### Exercise details
Work through the material below line by line and say how many lines include the word "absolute". Only the number, please.

--- Information supplied ---

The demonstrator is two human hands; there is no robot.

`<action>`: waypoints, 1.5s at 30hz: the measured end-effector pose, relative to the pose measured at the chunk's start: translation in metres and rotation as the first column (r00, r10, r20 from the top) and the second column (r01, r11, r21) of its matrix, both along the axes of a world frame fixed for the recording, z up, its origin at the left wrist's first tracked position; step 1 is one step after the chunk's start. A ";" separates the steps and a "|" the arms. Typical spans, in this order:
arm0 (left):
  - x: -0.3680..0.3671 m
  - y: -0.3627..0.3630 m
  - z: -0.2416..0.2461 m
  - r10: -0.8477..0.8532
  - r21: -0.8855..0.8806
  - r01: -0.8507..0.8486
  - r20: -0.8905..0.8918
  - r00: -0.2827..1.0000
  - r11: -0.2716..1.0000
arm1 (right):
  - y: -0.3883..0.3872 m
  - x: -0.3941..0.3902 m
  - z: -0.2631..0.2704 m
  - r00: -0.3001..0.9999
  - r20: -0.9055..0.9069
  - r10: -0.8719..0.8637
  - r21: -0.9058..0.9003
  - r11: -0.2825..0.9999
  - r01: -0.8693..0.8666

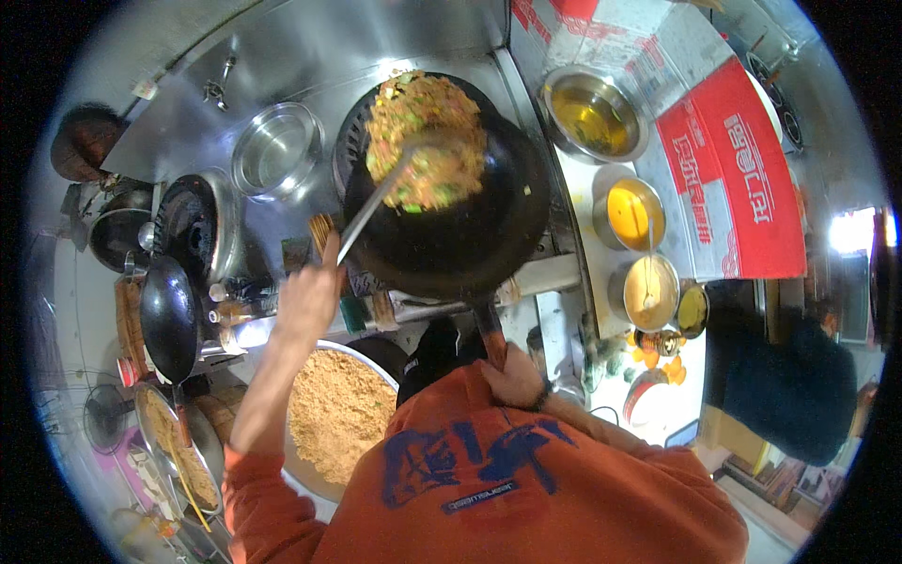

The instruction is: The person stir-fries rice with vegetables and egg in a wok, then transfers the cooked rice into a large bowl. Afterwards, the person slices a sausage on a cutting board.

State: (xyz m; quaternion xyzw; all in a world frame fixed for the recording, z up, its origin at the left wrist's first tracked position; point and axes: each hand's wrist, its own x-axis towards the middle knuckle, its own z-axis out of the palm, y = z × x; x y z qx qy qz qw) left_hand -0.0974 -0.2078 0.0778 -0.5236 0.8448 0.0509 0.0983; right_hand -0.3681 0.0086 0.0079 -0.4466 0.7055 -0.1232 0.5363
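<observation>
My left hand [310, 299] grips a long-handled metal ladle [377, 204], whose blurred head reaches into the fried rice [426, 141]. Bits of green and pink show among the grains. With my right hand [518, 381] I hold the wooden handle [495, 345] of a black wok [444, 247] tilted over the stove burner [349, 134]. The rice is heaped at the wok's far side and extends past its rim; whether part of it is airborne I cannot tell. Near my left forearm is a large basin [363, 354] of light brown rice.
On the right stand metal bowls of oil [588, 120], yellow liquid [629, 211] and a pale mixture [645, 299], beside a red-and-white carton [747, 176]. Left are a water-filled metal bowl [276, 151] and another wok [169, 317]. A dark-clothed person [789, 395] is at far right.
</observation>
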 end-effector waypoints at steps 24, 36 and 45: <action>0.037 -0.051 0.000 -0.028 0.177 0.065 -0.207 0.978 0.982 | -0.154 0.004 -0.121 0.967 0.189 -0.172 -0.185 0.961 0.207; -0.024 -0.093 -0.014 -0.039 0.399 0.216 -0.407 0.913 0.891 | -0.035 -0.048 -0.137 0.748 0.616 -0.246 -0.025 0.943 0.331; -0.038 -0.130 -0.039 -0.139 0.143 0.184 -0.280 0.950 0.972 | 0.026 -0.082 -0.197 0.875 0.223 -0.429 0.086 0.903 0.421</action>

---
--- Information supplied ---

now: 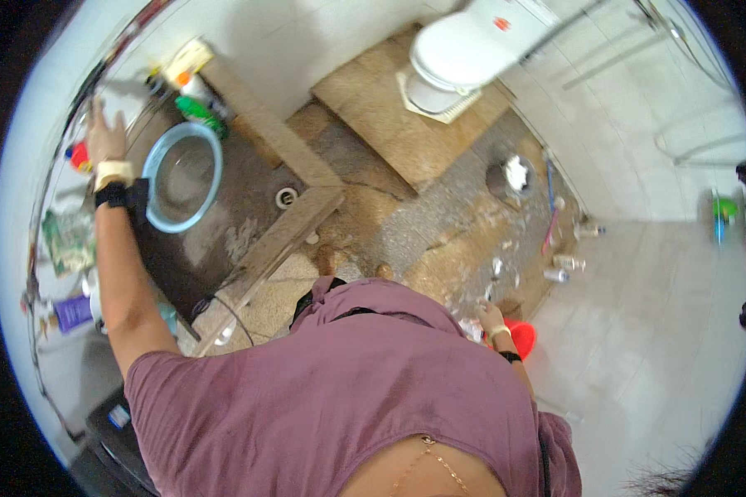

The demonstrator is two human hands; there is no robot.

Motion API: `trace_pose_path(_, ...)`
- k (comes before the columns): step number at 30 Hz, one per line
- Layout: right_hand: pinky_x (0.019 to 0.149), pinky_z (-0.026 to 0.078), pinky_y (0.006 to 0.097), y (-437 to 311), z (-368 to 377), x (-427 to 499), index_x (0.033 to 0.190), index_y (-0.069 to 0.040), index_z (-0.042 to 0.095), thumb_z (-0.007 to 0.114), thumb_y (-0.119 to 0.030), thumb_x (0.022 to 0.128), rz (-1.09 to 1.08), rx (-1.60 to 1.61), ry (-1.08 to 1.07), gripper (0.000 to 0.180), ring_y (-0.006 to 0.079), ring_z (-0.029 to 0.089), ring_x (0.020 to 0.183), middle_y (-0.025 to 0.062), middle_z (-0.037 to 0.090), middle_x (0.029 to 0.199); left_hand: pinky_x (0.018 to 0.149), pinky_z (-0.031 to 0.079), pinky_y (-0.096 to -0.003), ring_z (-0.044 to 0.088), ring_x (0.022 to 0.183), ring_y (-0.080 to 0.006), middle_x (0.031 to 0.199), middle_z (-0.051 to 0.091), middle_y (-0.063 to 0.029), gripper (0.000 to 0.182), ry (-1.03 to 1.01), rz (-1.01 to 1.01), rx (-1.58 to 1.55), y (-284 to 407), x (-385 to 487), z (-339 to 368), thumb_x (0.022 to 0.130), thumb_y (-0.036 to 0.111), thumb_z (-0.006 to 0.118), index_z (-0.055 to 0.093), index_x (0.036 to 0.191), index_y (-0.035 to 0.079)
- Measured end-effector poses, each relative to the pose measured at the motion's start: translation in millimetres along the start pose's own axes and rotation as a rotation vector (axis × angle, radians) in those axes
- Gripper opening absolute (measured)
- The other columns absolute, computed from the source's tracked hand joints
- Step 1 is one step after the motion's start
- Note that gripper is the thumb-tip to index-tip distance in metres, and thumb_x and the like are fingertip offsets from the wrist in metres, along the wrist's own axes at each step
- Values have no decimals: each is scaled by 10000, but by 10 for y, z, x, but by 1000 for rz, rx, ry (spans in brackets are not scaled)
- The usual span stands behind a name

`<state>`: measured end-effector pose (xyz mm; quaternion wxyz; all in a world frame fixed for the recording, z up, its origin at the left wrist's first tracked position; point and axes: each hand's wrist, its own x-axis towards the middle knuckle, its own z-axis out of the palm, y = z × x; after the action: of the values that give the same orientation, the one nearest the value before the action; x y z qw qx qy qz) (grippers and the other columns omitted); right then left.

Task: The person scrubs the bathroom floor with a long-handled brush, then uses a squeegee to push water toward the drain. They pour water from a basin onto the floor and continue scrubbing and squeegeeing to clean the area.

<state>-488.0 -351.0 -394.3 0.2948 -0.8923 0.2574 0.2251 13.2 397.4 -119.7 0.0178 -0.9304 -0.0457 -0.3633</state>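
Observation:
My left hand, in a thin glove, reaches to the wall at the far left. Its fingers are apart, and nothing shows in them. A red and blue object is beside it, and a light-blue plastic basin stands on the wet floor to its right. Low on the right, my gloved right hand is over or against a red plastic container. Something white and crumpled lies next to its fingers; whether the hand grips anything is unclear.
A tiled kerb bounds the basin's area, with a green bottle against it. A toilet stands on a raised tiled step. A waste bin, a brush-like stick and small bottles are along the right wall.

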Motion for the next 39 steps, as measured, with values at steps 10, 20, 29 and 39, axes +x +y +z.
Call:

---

### Response box
2